- ASSIGNMENT:
Can you quote, word for word, every line from the first line of the records below through the line containing "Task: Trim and", and nothing else?

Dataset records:
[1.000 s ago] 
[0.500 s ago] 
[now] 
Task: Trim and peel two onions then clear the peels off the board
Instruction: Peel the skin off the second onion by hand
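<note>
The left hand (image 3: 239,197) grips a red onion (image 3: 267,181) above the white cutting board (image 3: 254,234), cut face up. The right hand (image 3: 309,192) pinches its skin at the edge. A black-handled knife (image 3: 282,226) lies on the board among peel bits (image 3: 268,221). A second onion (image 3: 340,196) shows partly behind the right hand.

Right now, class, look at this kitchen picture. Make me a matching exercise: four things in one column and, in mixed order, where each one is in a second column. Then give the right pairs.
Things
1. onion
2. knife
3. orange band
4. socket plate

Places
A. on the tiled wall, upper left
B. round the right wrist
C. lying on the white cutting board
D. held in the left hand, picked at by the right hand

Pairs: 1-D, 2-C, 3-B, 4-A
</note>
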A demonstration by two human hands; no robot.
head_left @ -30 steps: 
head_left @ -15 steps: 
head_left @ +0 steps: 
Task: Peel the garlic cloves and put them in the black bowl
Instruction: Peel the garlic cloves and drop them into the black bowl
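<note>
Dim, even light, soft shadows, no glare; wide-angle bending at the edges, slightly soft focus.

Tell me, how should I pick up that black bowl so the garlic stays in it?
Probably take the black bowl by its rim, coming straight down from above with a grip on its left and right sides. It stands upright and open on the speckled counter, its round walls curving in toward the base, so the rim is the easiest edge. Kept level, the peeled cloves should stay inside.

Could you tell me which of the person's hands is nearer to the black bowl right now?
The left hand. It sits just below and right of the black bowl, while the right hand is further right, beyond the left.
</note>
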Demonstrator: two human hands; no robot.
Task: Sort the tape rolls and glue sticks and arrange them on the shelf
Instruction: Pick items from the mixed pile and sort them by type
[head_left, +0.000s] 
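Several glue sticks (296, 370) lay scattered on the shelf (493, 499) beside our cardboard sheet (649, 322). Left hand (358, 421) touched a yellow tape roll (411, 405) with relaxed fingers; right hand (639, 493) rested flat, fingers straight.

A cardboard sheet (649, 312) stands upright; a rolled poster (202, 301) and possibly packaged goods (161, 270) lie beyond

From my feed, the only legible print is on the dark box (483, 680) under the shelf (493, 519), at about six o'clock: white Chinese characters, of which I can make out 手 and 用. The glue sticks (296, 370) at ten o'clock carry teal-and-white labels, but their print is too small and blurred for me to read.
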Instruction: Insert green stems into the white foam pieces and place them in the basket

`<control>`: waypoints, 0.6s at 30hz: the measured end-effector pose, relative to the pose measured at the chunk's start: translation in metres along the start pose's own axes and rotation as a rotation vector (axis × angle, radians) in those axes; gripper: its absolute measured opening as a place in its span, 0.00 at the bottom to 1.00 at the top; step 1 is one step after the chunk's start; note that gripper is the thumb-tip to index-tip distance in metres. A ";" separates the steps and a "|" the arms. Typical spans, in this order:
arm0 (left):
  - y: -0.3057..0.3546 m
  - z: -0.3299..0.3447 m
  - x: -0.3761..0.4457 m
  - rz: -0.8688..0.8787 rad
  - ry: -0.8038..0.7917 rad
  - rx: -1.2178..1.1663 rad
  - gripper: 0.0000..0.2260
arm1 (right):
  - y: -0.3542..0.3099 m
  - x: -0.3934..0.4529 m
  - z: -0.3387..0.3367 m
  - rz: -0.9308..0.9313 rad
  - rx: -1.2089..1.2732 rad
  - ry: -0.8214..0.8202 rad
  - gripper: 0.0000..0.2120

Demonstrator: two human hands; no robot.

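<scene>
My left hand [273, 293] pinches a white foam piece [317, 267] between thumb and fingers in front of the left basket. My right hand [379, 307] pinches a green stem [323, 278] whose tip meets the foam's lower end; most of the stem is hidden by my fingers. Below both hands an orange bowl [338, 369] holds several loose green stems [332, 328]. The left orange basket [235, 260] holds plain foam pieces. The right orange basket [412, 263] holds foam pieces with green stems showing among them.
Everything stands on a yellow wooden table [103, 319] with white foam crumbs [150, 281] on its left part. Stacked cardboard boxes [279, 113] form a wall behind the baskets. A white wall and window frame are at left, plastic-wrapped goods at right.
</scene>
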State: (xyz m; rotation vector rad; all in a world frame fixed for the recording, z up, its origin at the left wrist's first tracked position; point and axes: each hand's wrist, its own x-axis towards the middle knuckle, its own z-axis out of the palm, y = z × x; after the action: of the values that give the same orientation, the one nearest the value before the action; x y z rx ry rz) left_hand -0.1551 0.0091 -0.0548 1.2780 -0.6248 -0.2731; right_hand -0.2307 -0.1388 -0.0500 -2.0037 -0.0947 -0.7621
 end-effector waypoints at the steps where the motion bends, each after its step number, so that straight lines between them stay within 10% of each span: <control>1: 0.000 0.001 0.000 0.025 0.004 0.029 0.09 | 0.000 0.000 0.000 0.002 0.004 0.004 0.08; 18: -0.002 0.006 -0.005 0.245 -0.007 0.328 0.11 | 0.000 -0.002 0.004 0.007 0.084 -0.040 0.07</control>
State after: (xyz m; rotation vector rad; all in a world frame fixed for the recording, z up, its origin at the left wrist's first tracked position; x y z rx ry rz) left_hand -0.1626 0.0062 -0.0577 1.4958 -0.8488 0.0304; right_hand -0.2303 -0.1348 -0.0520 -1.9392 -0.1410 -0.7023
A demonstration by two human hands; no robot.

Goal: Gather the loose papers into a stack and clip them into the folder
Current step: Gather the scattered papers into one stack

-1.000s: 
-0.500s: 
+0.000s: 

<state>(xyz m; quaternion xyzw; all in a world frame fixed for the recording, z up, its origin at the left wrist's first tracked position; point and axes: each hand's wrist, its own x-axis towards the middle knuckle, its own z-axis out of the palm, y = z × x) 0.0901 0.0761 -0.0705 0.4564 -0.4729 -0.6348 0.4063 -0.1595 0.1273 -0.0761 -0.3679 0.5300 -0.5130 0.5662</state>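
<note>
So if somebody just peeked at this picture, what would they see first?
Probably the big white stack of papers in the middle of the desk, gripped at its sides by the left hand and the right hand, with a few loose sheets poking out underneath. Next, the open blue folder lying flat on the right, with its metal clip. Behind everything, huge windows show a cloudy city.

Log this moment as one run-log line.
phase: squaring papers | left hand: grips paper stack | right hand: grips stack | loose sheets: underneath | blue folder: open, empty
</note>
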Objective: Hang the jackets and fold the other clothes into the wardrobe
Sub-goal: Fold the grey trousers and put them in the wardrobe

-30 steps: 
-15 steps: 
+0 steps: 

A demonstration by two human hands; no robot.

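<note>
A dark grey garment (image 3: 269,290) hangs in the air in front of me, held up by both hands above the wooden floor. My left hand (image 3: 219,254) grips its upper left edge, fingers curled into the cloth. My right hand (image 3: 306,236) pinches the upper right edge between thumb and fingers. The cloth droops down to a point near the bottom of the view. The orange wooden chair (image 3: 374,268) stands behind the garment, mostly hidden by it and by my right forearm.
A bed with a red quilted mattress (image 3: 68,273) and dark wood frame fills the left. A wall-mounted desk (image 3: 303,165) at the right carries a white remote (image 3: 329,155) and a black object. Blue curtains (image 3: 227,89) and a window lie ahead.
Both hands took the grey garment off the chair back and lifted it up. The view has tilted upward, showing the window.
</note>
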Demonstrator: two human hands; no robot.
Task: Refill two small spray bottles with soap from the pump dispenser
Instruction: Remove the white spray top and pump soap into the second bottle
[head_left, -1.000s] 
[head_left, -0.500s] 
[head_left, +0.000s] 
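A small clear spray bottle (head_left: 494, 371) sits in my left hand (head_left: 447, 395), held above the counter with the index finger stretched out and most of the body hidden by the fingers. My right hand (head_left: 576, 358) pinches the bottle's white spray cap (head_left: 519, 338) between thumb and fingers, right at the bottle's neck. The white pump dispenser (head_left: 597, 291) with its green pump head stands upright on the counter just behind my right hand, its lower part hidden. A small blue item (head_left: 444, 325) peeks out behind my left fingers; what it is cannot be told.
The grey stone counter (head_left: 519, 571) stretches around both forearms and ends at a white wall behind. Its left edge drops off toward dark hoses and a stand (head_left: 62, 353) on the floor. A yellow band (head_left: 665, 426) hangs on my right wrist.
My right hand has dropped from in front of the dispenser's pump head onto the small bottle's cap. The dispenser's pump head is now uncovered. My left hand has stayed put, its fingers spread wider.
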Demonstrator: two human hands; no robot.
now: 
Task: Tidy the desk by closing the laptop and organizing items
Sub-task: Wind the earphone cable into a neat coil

- ANSWER TO THIS EXERCISE:
[1.000 s ago] 
[0.500 s ago] 
[now] 
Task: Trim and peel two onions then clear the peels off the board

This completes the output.